After the open it looked like everything would be fine. We spent the entire first half of the day grinding higher (+1%) as people reconsidered their view that the Fed was muddling its message. Unfortunately right around lunch we heard that the current administration plans on placing additional tariffs on Chinese goods and, well, the market looked like that Price is Right game “Cliffhanger”. In terms of things that can have an outsized impact on daily price movement in 2019 the Fed is #1 and “tariff / trade war talk” is #2 (earnings #3). There’s a few ways to think about stuff like this: either you think the cumulative effects will add up and impact both the economy and the stock market or you think the negative headlines are transitory in nature and possibly serve as a way to dampen investor sentiment (i.e. it’s a huge brick in the Wall of Worry). For now I’m in the second camp, having a Sword of Damocles could be useful in avoiding bubble like conditions (as long as the economy hangs in there).
We closed down -0.85% and while that sounds somewhat benign it was basically a 2% drop from the highs. Remember how I said this is a seasonally tough period for stocks in my last recap? Yea, throw that tidbit on top of fresh tariffs and a quirky Fed meeting and all of a sudden you have a table set for weakness. That being said, we aren’t day traders or people who freak out about every little thing on this here blog so let’s be patient and see what happens. That being said, strap in for the next few months because not only is this the best time of the year but things could finally get spicy. Did I mention the first college football game of the year is only 23 days away!
- What a great tweet. I love finding things that explain complex events in a simple, easy to understand way.

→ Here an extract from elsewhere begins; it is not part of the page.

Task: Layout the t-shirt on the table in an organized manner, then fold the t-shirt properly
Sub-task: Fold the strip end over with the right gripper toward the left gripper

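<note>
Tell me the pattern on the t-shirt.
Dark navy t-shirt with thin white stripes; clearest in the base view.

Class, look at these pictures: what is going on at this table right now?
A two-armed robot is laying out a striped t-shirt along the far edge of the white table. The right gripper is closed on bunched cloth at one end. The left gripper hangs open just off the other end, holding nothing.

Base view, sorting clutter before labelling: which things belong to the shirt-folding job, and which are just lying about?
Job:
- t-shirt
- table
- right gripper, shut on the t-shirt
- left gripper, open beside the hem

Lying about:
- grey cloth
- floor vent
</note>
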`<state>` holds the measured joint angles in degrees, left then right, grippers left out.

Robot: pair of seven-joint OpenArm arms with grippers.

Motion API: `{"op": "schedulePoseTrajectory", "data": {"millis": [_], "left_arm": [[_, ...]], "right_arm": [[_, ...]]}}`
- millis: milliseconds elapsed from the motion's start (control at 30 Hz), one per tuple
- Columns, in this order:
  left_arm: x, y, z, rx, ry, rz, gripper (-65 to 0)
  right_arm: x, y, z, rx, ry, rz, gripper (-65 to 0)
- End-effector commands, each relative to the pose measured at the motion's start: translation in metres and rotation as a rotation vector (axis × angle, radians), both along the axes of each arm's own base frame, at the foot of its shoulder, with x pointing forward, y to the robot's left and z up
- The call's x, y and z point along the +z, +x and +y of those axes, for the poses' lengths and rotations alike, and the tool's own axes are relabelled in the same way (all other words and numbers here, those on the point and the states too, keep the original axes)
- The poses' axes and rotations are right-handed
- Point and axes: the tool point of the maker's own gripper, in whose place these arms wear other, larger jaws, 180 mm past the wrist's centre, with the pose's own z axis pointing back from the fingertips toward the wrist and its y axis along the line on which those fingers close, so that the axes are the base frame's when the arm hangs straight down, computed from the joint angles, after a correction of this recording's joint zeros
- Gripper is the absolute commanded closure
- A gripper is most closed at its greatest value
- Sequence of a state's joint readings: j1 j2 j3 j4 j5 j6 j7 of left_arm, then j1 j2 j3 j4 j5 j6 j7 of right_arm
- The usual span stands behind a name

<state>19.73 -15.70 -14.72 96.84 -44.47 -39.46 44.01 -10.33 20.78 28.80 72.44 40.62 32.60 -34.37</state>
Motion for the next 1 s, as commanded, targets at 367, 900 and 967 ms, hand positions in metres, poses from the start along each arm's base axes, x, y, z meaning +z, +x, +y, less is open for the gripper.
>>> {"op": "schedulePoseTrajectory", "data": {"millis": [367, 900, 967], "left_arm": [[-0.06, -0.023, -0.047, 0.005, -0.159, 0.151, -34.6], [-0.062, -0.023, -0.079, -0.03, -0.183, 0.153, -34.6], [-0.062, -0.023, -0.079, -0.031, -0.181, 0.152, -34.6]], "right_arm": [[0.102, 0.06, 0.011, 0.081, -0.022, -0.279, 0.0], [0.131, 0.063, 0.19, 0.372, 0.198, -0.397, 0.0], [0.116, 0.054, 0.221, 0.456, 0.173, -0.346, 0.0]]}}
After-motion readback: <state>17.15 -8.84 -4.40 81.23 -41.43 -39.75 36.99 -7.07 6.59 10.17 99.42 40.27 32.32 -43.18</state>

- Urban is a bit worried about high consumer confidence: “In July, the Consumer Confidence Index (CCI) jumped to its highest level since last September, right before stocks started a 20% correction. Sometimes a high in the CCI coincides closely with a 5% or greater fall in stocks, but at other times the lag has been many months. In general, however, the risk/reward for investors over the next 6 months has not be favorable”.
- There’s different ways to be rich other than money, a short commute for one: “One study found adding 20 minutes to your commute makes you as miserable as receiving a 19% pay cut.”

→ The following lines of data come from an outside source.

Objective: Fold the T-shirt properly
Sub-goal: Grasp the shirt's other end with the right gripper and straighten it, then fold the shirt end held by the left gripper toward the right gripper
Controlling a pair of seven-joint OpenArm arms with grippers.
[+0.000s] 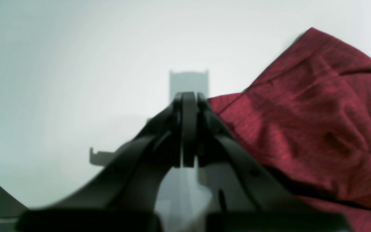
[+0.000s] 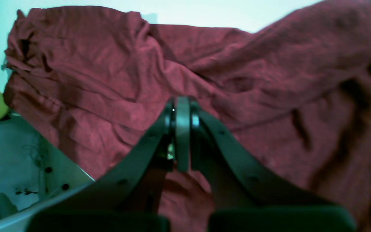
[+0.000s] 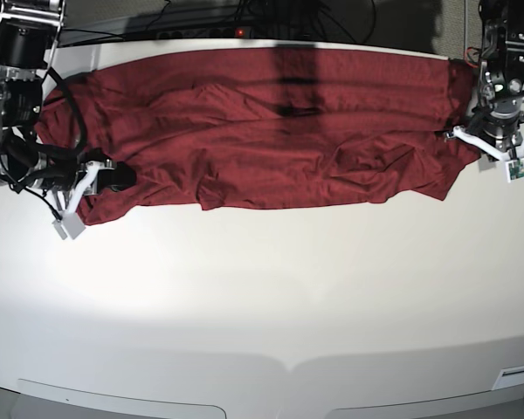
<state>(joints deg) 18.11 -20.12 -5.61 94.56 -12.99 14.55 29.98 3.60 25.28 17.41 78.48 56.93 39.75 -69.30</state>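
Nearest in the base view, the white table (image 3: 262,297) lies bare across the lower half of the frame. Beyond it the maroon T-shirt (image 3: 271,131) is spread in a long wrinkled band across the upper part, from the left edge to the right edge, its lower hem uneven. At the band's left end sits the right gripper (image 3: 113,175), at the cloth's lower left corner; in the right wrist view its fingers (image 2: 183,129) are pressed together over rumpled fabric (image 2: 204,80), and whether any cloth is pinched between them I cannot tell. At the band's right end the left gripper (image 3: 493,140) rests beside the shirt's edge; in the left wrist view its jaws are clenched (image 1: 188,129) over the pale tabletop (image 1: 76,80), the shirt (image 1: 317,112) heaped just to the right, nothing visibly held.
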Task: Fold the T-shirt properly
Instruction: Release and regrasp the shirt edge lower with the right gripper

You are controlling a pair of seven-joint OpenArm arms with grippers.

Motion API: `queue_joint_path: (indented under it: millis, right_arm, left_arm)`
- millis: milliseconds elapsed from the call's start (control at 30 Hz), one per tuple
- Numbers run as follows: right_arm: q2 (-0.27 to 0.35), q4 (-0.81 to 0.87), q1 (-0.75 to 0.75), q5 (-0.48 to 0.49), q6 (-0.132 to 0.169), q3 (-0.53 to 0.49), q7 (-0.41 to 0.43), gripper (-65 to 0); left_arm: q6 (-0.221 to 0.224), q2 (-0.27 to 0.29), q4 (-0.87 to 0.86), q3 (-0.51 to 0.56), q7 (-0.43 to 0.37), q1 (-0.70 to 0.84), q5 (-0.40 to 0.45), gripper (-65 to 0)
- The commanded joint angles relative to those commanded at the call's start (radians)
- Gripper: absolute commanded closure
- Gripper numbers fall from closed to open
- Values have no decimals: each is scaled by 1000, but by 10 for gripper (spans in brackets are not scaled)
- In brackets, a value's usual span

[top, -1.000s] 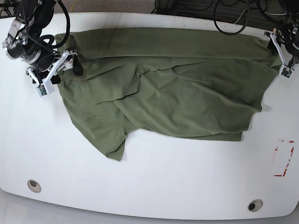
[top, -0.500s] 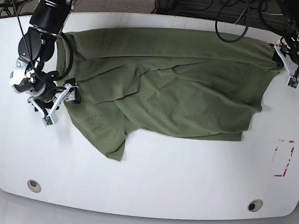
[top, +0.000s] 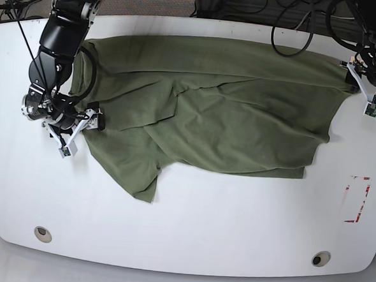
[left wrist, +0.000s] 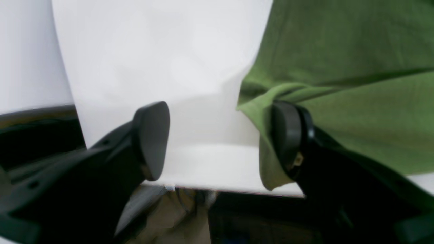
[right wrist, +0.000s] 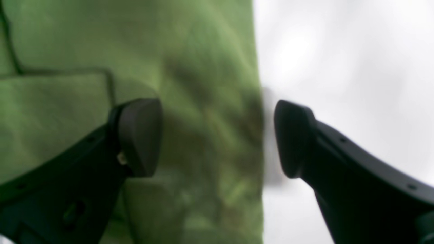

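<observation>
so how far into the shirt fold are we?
Early. Done: the T-shirt lies spread across the table, though rumpled, with one flap already lying over its middle. In hand: both claws are open at the cloth's edges, the right claw straddling one edge, the left claw at a corner near the table's rim; neither grips yet. Left: grasping, smoothing and the proper folds.

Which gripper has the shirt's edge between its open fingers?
The right gripper: its fingers straddle the shirt edge. The left gripper brackets bare table, cloth only by one finger.
</observation>
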Motion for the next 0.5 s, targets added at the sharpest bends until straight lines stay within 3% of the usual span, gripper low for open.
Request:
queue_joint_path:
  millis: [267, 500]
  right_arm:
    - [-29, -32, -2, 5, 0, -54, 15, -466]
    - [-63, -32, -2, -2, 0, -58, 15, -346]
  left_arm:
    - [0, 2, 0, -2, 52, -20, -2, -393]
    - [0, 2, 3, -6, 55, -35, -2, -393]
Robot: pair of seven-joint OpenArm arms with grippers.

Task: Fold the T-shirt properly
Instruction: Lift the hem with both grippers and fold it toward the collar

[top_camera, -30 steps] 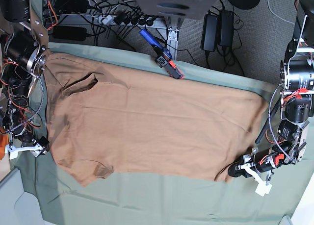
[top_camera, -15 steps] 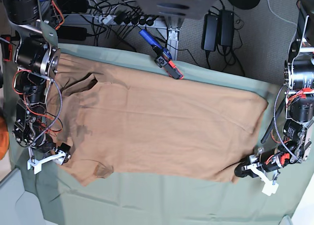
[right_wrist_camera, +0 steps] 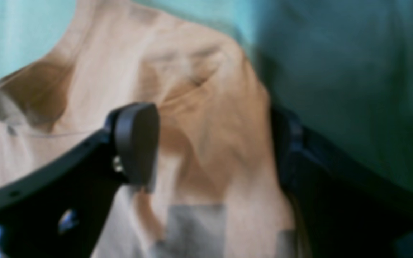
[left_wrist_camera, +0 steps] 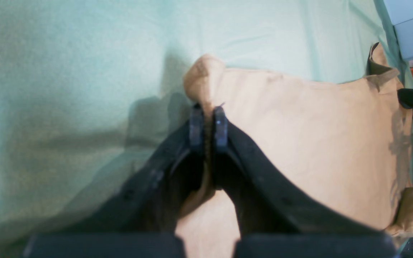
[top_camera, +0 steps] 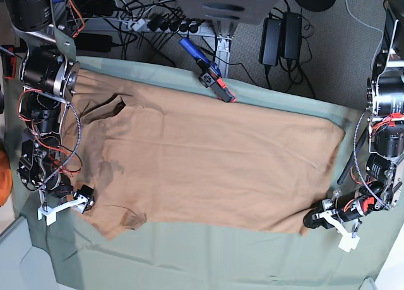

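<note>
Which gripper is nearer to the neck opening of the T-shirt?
Right. The right gripper stands open at the shoulder corner, beside the neck opening. The left gripper pinches the T-shirt's hem corner, opposite end.

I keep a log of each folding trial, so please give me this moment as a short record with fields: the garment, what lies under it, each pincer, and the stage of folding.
garment: plain tan short-sleeved cotton T-shirt, spread flat, no fold made yet
surface: large sage-green cloth sheet under the shirt
left pincer: shut on a corner of the T-shirt's hem
right pincer: open, its fingers on either side of bunched shirt cloth at the sleeve end, not closed on it
stage: corners being taken before the first fold
</note>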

- Healthy market or impending doom? JC takes a look at the technicals
- Put this in “best goals ever”
- Things Michael should’ve invented #104
- How is this even possible?
- STRAIGHT PASS
- Universal Laws of the World by Housel: “Success is often personalized among one person, discounting how important members of their team were to winning. Many star employees have joined another firm, or gone out on their own, only to realize how much of their prior success was due to the unique team they were on, not necessarily their individual skill that can be replicated elsewhere.”
Is this final link dumb? I think it might be but it really cracks me up for some reason. I think I’ve been spending too much time in our IT dept. (you need sound)
Have a good night.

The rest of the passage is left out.